About this exercise: Among the lines of the records, please find those that contain the word "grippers" and copy them.
Supplied material section start
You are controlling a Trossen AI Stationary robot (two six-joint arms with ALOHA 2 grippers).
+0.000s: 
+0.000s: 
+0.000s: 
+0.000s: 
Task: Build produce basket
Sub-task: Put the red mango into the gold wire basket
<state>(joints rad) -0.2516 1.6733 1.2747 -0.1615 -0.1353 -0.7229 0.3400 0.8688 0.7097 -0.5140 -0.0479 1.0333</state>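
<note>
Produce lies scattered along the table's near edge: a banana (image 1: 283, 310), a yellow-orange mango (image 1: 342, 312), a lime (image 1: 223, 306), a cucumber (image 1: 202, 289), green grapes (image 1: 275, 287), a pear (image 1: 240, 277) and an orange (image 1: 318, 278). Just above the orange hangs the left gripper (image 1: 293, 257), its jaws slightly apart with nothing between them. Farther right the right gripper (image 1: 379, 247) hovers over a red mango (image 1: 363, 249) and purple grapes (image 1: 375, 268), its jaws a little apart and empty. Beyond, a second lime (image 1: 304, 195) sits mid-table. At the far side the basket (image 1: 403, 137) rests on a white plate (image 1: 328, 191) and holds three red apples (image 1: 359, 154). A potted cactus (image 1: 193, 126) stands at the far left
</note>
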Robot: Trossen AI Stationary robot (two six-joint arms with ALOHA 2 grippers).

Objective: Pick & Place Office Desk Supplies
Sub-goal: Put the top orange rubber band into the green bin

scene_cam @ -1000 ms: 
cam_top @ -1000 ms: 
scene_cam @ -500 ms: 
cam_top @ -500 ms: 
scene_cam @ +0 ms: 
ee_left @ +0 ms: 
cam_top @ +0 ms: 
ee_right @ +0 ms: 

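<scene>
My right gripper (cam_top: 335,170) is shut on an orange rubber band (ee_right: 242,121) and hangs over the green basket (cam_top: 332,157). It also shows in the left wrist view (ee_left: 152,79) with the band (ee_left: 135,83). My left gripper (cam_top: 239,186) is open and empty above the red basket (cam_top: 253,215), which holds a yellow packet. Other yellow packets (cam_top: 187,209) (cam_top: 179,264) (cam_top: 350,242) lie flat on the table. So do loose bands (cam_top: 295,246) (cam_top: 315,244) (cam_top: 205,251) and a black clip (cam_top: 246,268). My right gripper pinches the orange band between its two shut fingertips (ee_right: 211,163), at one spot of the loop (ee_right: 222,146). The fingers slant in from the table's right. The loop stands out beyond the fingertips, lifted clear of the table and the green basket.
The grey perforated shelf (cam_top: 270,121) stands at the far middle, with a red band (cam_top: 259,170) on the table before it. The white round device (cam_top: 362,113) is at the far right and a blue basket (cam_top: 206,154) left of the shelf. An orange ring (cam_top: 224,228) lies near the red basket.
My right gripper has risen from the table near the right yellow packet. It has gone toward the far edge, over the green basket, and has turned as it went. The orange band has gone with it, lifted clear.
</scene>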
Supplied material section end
Answer section:
You are controlling a Trossen AI Stationary robot (two six-joint arms with ALOHA 2 grippers).
Robot: Trossen AI Stationary robot (two six-joint arms with ALOHA 2 grippers).

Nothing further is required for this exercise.